Bei bis zu minus 20 Grad ist das überhaupt kein Problem. Ab minus 50 Grad geht man allerdings lieber nicht mehr so lange raus. Ich habe in Sibirien mal versucht, anderthalb Stunden draußen zu bleiben, das ist für den Kreislauf schon eine ziemliche Belastung. Generell gilt: bei extrem kalten Temperaturen sollte man sich nicht mehr so arg anstrengen. Wenn das Herz schneller schlägt, muss man automatisch mehr atmen, was zur Folge hat, dass man wohlmöglich tiefer einatmet und die Lungenbläschen erfrieren können. In Bewegung bleiben sollte man hingegen schon, sonst frieren die Füße ganz schnell ein. 

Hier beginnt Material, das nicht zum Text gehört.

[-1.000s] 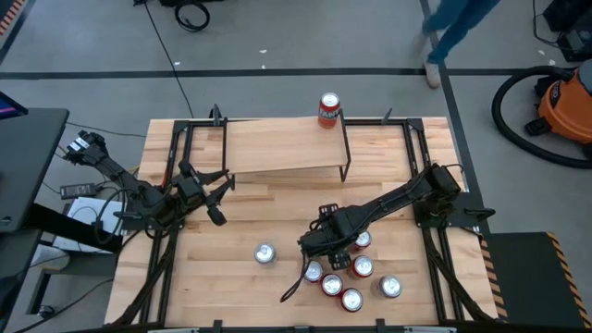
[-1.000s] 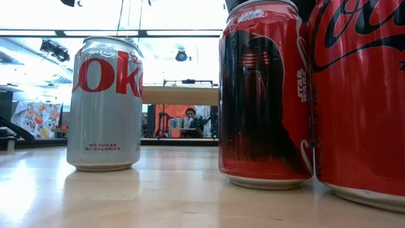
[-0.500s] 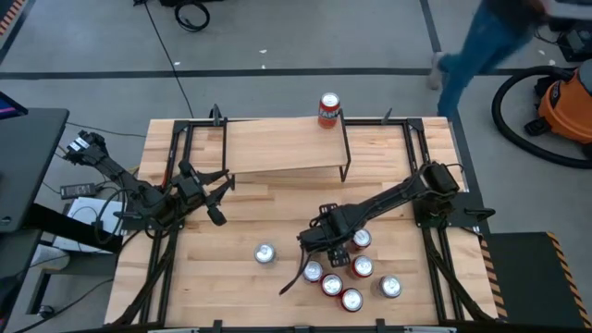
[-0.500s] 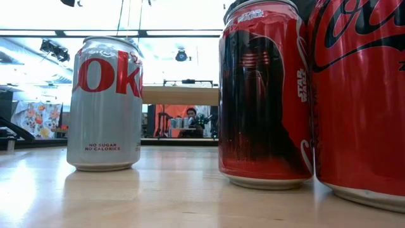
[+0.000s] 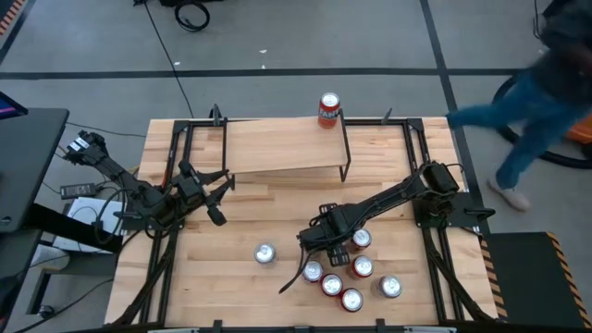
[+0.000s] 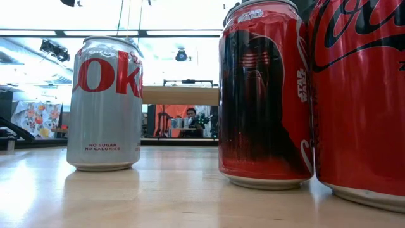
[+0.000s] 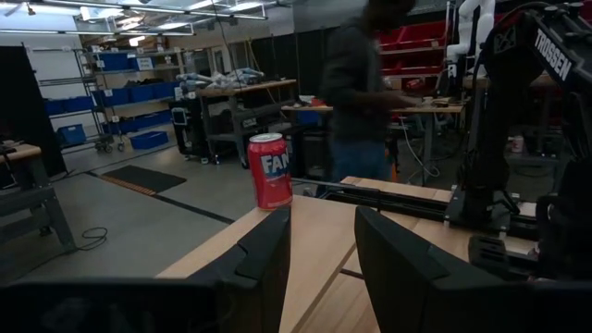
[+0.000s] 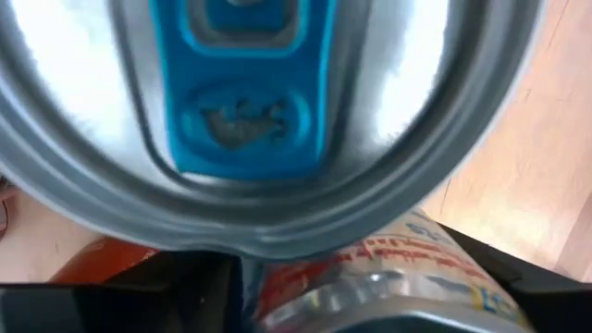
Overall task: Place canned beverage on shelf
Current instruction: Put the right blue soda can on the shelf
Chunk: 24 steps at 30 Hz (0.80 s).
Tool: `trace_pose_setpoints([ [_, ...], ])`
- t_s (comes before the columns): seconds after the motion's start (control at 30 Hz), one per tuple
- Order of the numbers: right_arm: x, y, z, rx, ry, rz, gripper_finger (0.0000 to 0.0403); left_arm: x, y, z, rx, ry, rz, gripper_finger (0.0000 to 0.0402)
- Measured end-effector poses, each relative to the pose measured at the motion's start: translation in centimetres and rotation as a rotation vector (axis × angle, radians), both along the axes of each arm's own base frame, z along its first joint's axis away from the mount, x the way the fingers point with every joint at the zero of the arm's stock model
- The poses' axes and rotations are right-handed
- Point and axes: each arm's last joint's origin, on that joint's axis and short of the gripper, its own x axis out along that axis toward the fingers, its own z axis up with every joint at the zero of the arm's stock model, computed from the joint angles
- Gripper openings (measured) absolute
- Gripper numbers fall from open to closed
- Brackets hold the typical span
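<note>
Slatted tabletop is occupied by the shelf, one red can at its far edge. The right gripper is lowered, fingers apart, over a can with a blue tab among the clustered cans. The left gripper is held beside the shelf, fingers slightly apart, empty.

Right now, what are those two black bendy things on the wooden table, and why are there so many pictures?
They are two robot arms, each ending in a claw. One picture looks straight down, one peeks from table height, and two come from cameras on the arms' wrists. On the slatted wooden table stand a silver soda can, a bunch of red soda cans and a low light-wood shelf on black legs with one orange-red can on its far edge. The left claw waits open and empty. The right claw hangs low over the red bunch, so a shiny can top fills its camera.
</note>
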Motion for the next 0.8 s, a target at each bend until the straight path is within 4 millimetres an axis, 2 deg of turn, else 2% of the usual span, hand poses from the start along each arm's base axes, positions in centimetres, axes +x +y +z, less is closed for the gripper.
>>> trace_pose_setpoints([
  [0.13, 0.1, -0.5, 0.0, 0.015, 0.008, -0.004, 0.0261, 0.0, 0.0, 0.0, 0.0, 0.0, 0.0, 0.0133],
  [0.3, 0.2, -1.1, 0.3, 0.016, 0.006, 0.001, 0.0256, 0.0, 0.0, 0.0, 0.0, 0.0, 0.0, 0.0133],
  [0.8, -0.2, -4.4, 4.7, 0.016, -0.122, -0.064, 0.0257, 0.0, 0.0, 0.0, 0.0, 0.0, 0.0, 0.0133],
])
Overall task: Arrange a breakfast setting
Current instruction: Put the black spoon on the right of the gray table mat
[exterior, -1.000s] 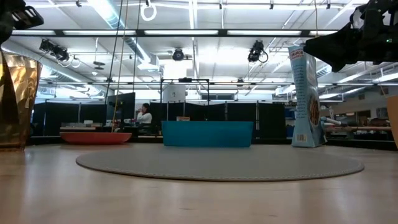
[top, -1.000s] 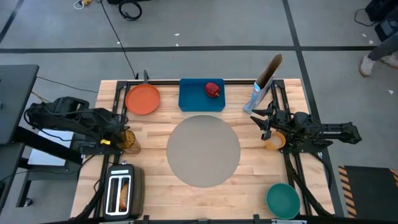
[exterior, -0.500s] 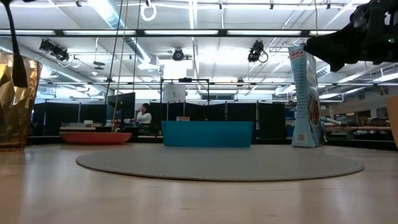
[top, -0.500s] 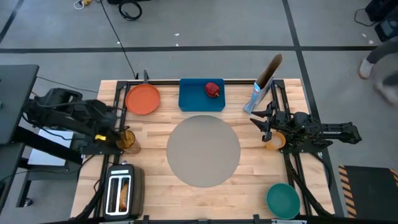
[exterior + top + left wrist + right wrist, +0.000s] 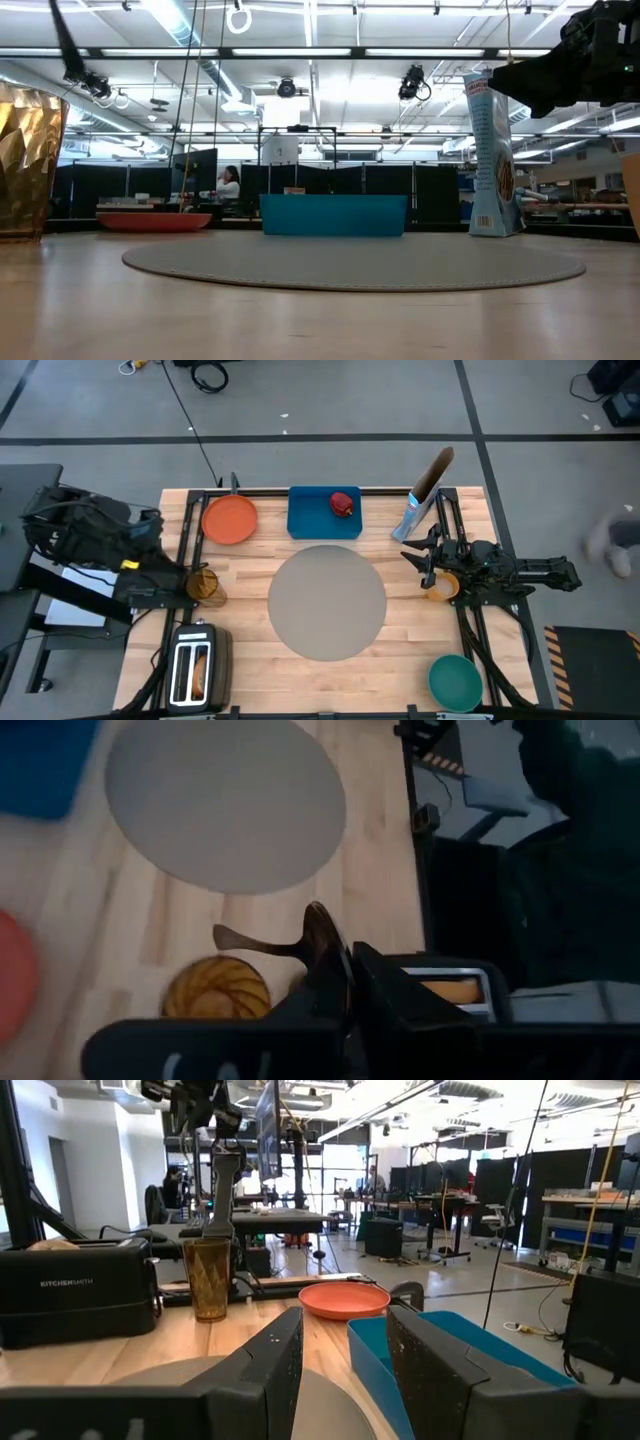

In Kasachstan, einem der kältesten Länder der Welt, wärmen sich die Menschen im Winter mancherorts mit Hundefell. Wie haben es die Bewohner von Oimjakon gemacht?

Die Menschen in dem Dorf haben ebenfalls Pelze getragen und selbstgenähte Lederschuhe – von welchem Tier die stammten, weiß ich allerdings nicht. Mir hat meine Winterkleidung aus Deutschland gereicht.

„Generell gilt: länger als 1-2 Minuten am Stück sollte man das Handy nicht draußen haben“

Wie waren die Einheimischen sonst so drauf?

Das waren einige der herzlichsten Menschen, die ich je getroffen habe. Sie waren sehr gastfreundlich und haben mich zum Tee eingeladen, obwohl wir uns kaum verständigen konnten.

Gab es denn auch mal Tee mit Schuss? Alkohol soll bei Kälte ja zumindest kurzfristig helfen.

Es wurde schon Alkohol getrunken, aber nicht mehr oder weniger als woanders auch. Ich denke, warm einpacken ist bei Minusgraden immer noch die klügere Lösung.

Also kein Alkohol. Wie sieht's mit Rauchen aus? Funktionierte das bei minus 56 Grad überhaupt?

Rauchen war kein Problem. Man muss halt Handschuhe anziehen. Ich habe es selbst mal ohne versucht – länger als eine Minute hält man das nicht aus, dann werden die Hände taub.

Fürs Smartphone gibt's ja extra diese Touchscreen-Handschuhe. Bringt aber nichts, wenn das iPhone sich bei unter null Grad immer selbst ausschaltet. Wie verhindert man das?  

Ich benutze selber kein iPhone, sondern ein Nokia und habe damit in Oimjakon auch meine ganzen Videos gedreht. Das hat gut funktioniert, allerdings war am Ende der Reise auch da der Akku durch die Kälte zerstört. Generell gilt: länger als 1-2 Minuten am Stück sollte man das Handy nicht draußen haben.

Du siehst kalten Tagen ja eher entspannt entgegen. Hast Du irgendwelche Pläne?

Ja, ich will früh aufstehen und versuchen, den Sonnenaufgang zu fotografieren. Sonnenaufgänge sehen in trockener kalter Polarluft einfach noch wunderbarer aus, als sonst. Darauf freue ich mich tatsächlich sehr. 

Das Interview wurde erstmals am 06.01.2017 veröffentlicht und am 25.1.2021 nochmals aktualisiert.